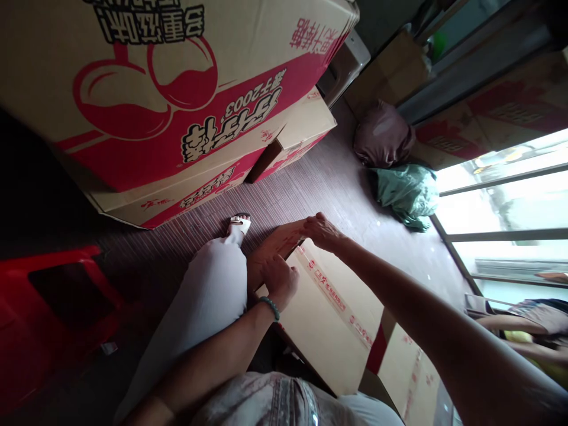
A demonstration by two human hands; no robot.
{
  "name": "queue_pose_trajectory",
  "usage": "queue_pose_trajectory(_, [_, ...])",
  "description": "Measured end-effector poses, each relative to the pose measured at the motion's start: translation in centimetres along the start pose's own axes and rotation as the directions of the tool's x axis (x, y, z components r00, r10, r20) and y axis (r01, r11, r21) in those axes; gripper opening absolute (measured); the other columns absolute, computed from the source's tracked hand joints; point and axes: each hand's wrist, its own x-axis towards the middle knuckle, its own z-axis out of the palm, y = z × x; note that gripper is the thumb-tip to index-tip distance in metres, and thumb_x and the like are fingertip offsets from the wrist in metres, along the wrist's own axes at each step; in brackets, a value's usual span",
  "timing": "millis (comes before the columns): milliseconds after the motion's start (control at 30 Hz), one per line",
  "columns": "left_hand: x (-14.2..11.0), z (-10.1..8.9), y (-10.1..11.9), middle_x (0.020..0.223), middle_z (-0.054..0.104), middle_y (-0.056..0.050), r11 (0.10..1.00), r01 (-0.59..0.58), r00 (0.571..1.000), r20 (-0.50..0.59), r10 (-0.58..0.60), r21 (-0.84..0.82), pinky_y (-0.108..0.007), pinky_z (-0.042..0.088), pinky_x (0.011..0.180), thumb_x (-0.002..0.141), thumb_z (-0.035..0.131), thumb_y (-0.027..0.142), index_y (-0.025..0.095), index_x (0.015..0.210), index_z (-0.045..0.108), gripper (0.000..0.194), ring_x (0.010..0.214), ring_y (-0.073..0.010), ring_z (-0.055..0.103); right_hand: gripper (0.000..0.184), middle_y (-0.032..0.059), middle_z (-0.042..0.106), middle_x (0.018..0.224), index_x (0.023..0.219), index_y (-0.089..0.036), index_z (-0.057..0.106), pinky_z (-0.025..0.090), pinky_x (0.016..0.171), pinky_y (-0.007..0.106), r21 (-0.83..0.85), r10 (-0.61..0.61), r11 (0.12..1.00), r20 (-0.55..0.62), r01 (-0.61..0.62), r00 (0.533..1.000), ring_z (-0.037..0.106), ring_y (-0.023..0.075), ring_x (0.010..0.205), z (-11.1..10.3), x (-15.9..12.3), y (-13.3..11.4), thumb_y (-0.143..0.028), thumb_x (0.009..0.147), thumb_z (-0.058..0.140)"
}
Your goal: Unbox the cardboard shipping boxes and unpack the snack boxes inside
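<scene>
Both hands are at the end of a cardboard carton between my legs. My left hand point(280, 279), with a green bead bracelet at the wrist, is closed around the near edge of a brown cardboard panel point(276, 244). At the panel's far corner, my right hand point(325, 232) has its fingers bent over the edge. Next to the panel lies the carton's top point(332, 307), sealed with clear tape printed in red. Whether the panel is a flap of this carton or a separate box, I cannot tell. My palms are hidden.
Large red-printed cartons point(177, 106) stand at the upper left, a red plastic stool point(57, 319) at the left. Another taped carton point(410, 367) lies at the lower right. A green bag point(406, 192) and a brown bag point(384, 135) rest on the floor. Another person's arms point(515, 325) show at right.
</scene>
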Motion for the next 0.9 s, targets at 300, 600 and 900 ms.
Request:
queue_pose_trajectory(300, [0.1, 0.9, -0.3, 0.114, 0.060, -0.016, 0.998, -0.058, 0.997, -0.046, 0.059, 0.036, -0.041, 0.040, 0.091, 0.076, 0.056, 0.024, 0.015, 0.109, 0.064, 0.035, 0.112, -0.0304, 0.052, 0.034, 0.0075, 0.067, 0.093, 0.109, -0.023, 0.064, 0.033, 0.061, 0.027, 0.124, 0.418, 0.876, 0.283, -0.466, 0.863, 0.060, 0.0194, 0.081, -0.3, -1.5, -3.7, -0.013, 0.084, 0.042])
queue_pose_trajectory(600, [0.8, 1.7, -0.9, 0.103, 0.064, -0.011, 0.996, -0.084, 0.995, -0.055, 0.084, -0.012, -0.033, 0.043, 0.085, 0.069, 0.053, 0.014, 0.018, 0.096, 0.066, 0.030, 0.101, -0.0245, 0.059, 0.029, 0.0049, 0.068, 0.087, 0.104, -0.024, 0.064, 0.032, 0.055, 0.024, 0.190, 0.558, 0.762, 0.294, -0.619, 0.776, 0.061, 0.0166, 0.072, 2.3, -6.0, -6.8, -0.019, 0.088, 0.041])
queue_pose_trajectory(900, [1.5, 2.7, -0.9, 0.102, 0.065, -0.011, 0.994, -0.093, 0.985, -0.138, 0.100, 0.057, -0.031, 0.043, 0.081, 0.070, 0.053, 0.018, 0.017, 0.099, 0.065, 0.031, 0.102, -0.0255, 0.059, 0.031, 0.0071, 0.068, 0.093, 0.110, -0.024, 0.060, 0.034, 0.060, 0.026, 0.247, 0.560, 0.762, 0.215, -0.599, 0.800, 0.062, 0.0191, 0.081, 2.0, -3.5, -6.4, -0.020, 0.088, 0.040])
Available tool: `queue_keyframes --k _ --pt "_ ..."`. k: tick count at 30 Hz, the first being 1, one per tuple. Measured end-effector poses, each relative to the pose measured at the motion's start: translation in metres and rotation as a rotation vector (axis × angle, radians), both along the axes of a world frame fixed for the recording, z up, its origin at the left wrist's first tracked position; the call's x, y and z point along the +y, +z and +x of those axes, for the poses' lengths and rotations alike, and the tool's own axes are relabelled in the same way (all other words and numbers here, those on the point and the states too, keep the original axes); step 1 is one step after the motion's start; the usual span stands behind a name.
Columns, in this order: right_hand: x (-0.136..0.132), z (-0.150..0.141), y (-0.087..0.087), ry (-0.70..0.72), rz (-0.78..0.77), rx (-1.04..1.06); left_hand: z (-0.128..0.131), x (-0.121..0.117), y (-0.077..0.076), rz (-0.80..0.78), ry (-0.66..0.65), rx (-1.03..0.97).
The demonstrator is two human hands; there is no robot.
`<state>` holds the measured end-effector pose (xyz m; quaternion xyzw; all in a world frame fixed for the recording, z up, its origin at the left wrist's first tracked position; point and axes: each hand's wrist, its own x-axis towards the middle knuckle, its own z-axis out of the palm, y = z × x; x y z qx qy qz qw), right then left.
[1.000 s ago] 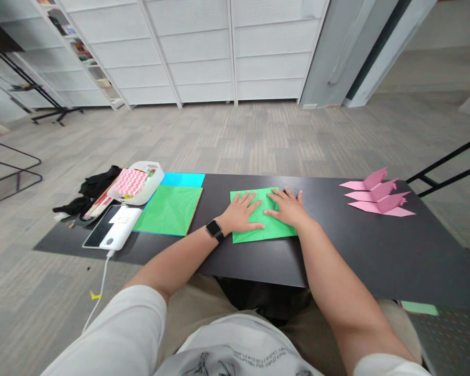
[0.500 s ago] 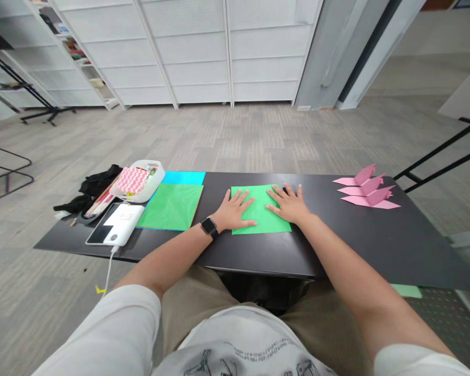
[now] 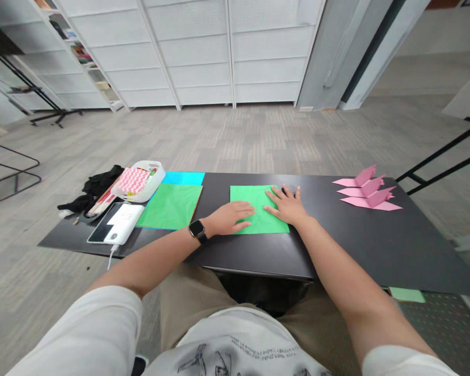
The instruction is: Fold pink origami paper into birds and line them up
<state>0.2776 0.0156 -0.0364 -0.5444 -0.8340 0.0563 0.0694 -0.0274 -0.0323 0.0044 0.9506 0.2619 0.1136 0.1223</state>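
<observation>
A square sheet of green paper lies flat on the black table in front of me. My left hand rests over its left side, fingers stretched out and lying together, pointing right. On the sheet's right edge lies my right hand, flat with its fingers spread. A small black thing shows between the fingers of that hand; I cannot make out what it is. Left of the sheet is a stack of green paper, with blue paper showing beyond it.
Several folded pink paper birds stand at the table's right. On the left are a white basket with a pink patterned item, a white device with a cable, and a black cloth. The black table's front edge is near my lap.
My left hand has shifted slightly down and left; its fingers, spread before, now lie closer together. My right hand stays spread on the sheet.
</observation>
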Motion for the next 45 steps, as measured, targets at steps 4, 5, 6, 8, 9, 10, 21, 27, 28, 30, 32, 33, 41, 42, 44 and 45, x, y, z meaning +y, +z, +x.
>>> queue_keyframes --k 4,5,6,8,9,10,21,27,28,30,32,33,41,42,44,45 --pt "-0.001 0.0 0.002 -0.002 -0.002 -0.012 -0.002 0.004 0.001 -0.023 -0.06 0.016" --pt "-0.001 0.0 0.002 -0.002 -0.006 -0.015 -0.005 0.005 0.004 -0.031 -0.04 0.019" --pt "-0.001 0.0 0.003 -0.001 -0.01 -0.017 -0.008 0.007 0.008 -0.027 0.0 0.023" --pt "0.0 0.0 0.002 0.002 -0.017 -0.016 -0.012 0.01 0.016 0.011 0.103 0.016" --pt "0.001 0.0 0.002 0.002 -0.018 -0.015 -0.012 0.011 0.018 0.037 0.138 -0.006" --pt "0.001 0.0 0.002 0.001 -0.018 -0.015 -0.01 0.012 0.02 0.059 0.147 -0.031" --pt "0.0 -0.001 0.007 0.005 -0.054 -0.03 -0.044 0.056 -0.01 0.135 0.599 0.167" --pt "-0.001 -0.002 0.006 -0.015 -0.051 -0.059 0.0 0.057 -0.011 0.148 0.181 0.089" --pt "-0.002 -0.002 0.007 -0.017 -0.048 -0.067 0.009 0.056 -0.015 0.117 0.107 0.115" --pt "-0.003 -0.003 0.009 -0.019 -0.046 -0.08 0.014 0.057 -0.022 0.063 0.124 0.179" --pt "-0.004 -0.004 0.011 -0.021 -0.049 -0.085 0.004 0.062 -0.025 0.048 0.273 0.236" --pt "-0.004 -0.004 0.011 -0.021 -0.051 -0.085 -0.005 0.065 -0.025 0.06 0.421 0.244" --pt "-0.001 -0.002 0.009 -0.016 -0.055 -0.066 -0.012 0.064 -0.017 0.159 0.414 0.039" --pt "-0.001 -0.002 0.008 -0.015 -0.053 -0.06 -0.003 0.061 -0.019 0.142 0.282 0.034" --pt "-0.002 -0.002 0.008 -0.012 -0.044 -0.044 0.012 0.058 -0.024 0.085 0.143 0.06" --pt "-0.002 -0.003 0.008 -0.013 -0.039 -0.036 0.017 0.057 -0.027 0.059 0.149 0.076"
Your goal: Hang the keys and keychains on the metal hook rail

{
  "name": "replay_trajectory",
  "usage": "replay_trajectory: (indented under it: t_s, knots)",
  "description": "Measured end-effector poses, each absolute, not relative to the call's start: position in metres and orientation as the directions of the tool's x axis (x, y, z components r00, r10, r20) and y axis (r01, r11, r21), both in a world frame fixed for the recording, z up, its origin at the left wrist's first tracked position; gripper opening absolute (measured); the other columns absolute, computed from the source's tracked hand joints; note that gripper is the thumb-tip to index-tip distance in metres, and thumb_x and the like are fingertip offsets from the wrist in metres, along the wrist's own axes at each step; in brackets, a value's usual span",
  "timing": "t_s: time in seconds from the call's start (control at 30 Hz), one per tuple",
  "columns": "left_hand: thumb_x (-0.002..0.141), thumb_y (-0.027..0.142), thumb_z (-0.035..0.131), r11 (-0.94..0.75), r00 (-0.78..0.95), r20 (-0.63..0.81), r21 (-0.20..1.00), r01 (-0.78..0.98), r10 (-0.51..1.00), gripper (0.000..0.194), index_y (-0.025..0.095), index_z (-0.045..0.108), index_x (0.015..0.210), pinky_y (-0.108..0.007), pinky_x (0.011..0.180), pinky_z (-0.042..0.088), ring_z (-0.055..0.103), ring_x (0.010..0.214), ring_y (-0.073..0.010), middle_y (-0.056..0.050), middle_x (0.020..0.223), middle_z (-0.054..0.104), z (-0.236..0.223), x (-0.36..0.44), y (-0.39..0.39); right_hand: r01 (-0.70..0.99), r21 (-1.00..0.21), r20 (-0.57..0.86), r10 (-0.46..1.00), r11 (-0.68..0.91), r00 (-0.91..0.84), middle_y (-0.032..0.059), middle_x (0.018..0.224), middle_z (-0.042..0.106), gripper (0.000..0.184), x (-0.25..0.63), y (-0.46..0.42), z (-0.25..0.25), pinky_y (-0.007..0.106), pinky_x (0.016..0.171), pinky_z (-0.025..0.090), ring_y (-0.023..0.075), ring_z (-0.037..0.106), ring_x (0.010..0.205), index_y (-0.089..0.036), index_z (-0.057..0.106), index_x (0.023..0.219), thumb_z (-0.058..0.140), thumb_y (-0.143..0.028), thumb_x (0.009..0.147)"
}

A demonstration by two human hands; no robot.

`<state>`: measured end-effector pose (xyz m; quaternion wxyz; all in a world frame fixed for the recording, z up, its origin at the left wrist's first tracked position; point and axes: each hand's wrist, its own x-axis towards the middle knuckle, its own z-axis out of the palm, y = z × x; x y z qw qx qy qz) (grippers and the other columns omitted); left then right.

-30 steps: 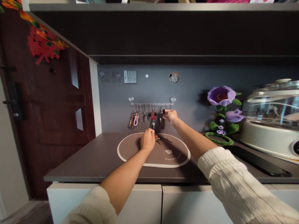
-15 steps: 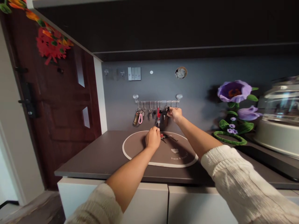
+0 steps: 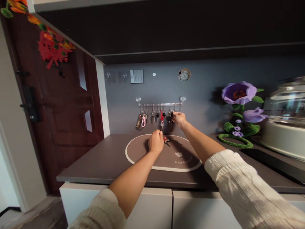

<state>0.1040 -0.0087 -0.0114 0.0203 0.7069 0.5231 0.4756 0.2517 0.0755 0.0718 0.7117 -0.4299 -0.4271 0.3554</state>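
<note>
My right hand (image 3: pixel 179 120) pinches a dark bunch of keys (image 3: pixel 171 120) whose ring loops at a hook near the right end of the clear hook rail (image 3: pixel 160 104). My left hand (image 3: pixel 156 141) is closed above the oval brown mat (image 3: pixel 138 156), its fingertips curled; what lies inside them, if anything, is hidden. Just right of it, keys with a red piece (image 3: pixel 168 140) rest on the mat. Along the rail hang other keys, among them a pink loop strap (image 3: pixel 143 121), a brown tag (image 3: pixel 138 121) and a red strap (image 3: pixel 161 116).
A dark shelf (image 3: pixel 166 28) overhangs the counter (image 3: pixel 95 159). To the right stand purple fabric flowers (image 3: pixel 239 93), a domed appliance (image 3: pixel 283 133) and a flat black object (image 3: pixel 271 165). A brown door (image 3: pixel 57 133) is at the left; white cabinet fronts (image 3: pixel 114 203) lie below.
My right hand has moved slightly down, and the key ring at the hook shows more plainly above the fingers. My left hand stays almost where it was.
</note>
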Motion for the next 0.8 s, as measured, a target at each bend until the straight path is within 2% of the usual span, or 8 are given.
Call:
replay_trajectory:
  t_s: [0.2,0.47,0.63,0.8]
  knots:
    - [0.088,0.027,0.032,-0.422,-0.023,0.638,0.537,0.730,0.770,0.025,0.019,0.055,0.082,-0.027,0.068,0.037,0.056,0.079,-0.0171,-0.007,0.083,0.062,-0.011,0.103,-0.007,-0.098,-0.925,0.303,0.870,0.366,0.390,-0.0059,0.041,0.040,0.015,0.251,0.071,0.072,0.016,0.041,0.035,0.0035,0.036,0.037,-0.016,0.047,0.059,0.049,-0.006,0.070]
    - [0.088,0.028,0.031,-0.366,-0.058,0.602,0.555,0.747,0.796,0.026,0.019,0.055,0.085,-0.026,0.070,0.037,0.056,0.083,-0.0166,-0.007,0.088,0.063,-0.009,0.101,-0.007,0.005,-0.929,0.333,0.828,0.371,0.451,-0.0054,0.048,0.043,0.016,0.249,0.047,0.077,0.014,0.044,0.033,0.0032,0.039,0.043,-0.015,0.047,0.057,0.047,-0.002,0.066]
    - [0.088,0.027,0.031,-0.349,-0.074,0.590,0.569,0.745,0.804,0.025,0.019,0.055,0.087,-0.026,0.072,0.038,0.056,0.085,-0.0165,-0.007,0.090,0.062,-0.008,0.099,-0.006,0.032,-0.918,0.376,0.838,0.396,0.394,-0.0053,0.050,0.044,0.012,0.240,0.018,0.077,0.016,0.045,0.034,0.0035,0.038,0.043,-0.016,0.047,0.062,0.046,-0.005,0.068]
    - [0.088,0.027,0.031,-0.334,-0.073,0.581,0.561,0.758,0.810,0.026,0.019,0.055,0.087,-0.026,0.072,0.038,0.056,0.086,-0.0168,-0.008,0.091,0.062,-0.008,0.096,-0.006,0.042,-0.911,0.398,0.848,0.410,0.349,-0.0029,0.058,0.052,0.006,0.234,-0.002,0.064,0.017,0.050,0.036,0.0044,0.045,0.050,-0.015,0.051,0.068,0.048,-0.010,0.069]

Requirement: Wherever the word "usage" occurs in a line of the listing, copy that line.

Your solution:
  "usage": "queue_pose_trajectory(_, [_, ...])",
  "usage": "replay_trajectory: (indented under it: t_s, knots)",

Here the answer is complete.